Among cities within 25 miles, Fairview Heights leans more Republican than 10 of 55 neighbors.

Fairview Heights runs about 31 points more Republican than Tennessee as a whole.

Why Fairview Heights leans the way it does

This analysis examined 14,881 data points per city to find what predicts political lean and turnout. The items below are a few correlations that stood out for Fairview Heights, not a ranked or complete list of what matters most.

Areas with a high white share and below-average college attainment vote Republican. In Fairview Heights, about 96% of residents are non-Hispanic white, about 24 points above the U.S. average of 72%; about 11% of adults hold a bachelor's degree, about 11 points below the Tennessee average of 22%. Car-dependent areas vote Republican, and about 87% of residents in Fairview Heights drive to work alone, above 86% of cities.

Walkability and Republican lean

Places with a low walkability score tend to lean Republican; Fairview Heights, TN sits below the national average on this measure. A walkable street grid does not change how people vote; it mostly reflects how urban a place is.

Why turnout in Fairview Heights looks the way it does

Turnout in Fairview Heights sits close to the national pattern.

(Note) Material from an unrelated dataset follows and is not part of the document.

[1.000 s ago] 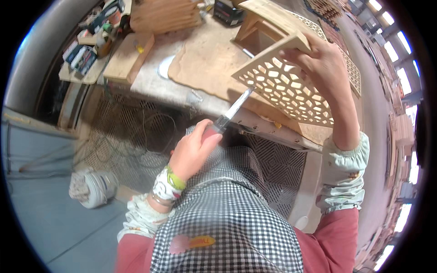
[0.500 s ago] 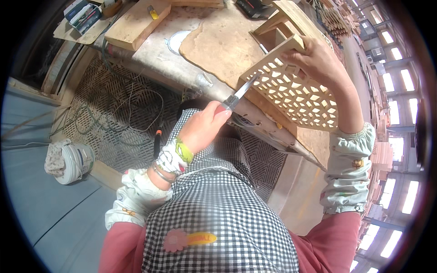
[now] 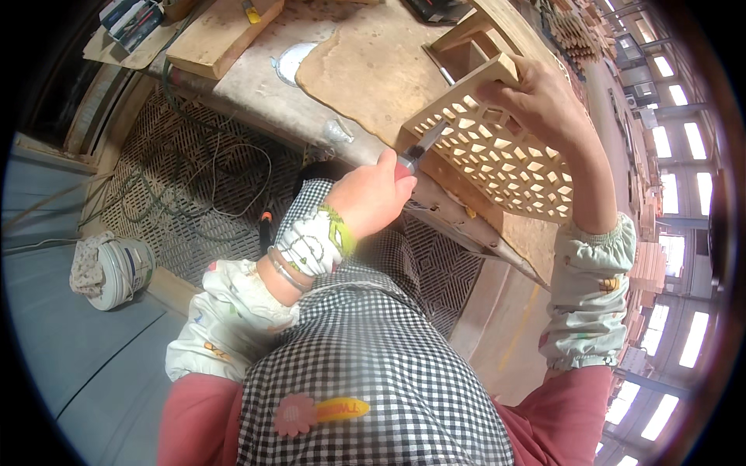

Learn more about the findings and methodology on the political spectrum map.

Cities with Similar Populations

Sources and methodology

Precinct-level voting records used to fit the model come from Tennessee Secretary of State, Division of Elections, distributed by the Voting and Election Science Team. Demographic inputs come from the U.S. Census Bureau (ACS 5-year estimates and the 2020 Decennial Census). Health and environmental inputs come from the CDC (PLACES and the Environmental Justice Index). Land cover comes from the USGS and EPA. Election-day and lead-up weather come from PRISM 4km daily grids and the NOAA Global Historical Climatology Network. Mail-voting and election-administration patterns come from the MIT Election Lab's Survey of the Performance of American Elections. Block-group crime detail comes from CrimeGrade. Internet data and modeling support provided by ISPreports.org.

Modeling and analysis by the BestNeighborhood data science team. Full methodology and findings: political spectrum map.

Methodology reviewed by the BestNeighborhood data team. Last updated May 2026.